Paddle is a merchant of record: it collects the payment, charges and remits sales tax and VAT in every country you sell into, and pays you out net of a 5% plus $0.50 fee. That all-in-one setup is the reason most people pick it, and it is usually why they leave. Sellers describe payouts held for 90 to 180 days or more after an account closure or risk flag, and in 2025 the FTC fined Paddle $5 million over its due diligence as merchant of record.
The alternatives below split into two real paths. Lemon Squeezy is the closest match: another merchant of record with the same fee-per-sale model. It carries its own payout-freeze complaints, though, so switching does not remove the risk that likely pushed you off Paddle. If avoiding payout freezes is the main reason you're moving, check FastSpring and Stripe's newer Managed Payments product directly. Both are established merchant-of-record options, but neither is reviewed in depth on this site yet, so we can't rank them here. Chargebee, Recurly, Maxio, and Zuora are billing engines, not merchants of record, so you would pair one of them with your own payment processor and a tax tool, trading Paddle's convenience for control over your own funds and account.

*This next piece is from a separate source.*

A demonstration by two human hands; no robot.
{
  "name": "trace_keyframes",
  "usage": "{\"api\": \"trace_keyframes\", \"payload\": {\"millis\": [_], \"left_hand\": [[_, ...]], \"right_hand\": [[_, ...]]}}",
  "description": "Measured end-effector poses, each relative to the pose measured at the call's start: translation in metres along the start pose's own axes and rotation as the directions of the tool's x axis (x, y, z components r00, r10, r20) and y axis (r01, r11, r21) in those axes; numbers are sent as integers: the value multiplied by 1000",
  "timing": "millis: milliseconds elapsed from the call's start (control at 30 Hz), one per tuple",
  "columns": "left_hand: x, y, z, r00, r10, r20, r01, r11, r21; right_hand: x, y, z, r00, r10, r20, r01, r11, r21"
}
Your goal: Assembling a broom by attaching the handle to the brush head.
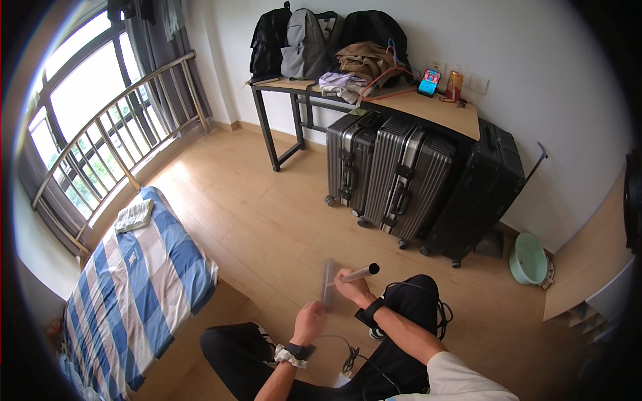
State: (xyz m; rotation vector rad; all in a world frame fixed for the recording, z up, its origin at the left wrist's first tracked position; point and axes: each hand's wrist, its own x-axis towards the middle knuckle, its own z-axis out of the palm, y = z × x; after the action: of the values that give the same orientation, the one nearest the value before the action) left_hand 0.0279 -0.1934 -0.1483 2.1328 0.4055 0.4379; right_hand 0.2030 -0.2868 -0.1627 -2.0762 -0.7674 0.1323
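Note:
My right hand (354,287) is closed round a pale grey pole (359,273) with a black cap at its upper end. Just beyond it, a blurred, translucent greyish strip (328,277) lies over the floor; whether it joins the pole I cannot make out. At the strip's near end is my left hand (309,323), its fingers curled in; what they hold, if anything, is hidden. Both wrists carry dark bands, and a pale scrunchie (289,357) sits on the left one. A dark cable (351,357) runs between my bent legs in black trousers.
A bed with a blue and white checked cover (144,274) stands at left, a folded cloth (134,216) on it. Several suitcases (394,180) stand ahead under a desk (438,107) bearing bags, clothes and a phone (429,81). A green basin (527,259) is at right.

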Motion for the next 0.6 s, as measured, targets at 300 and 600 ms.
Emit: {"api": "trace_keyframes", "payload": {"millis": [300, 600], "left_hand": [[2, -11, 9, 999, -19, -26, 21, 999, 46], [0, -7, -1, 999, -20, -31, 20, 1000, -17]], "right_hand": [[-9, -11, 12, 895, 131, 427, -355, 789, 501], [-7, -9, 14, 877, 117, 467, -274, 919, 283]]}}
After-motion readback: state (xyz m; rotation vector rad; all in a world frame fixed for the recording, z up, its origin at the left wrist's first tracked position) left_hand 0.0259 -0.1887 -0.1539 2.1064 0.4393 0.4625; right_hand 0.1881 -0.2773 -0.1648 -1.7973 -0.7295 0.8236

Paddle alternatives compared
| Tool | Best for | Starting price | Free option | Last update |
|---|---|---|---|---|
| Lemon SqueezyBest merchant-of-record alternative | Solo founders and small teams selling a single SaaS product or digital download who want tax and checkout handled without picking a payment processor first | Usage-based | Yes | April 2026 |
| ChargebeeBest free entry point | SaaS companies past early revenue that need hybrid subscription plus usage-based billing on one invoice | Free | Yes | October 2025 |
| RecurlyBest billing with dunning built in | Subscription businesses with meaningful billing volume who want dunning, churn tools, and revenue recognition under one vendor | $249/mo | Trial (90 days on the Starter plan) | April 2026 |
| MaxioBest rev-rec for mid-market SaaS under $100K/month billing | B2B SaaS companies with contract-based or usage-based pricing that need GAAP-compliant revenue recognition built in, not bolted on | $599/mo | No | June 2026 |
| ZuoraBest rev-rec once you're past Maxio's scale | Mid-market and enterprise companies with complex billing: multiple products, usage-based or hybrid pricing, multiple currencies or entities | Custom / quote | No | June 2026 |
Why teams switch from Paddle
Payouts can be held for months after an account closure or risk flag
Sellers report waiting 90 to 180+ days to get paid once Paddle's risk team flags or closes an account, with support slow to respond or resolve the case.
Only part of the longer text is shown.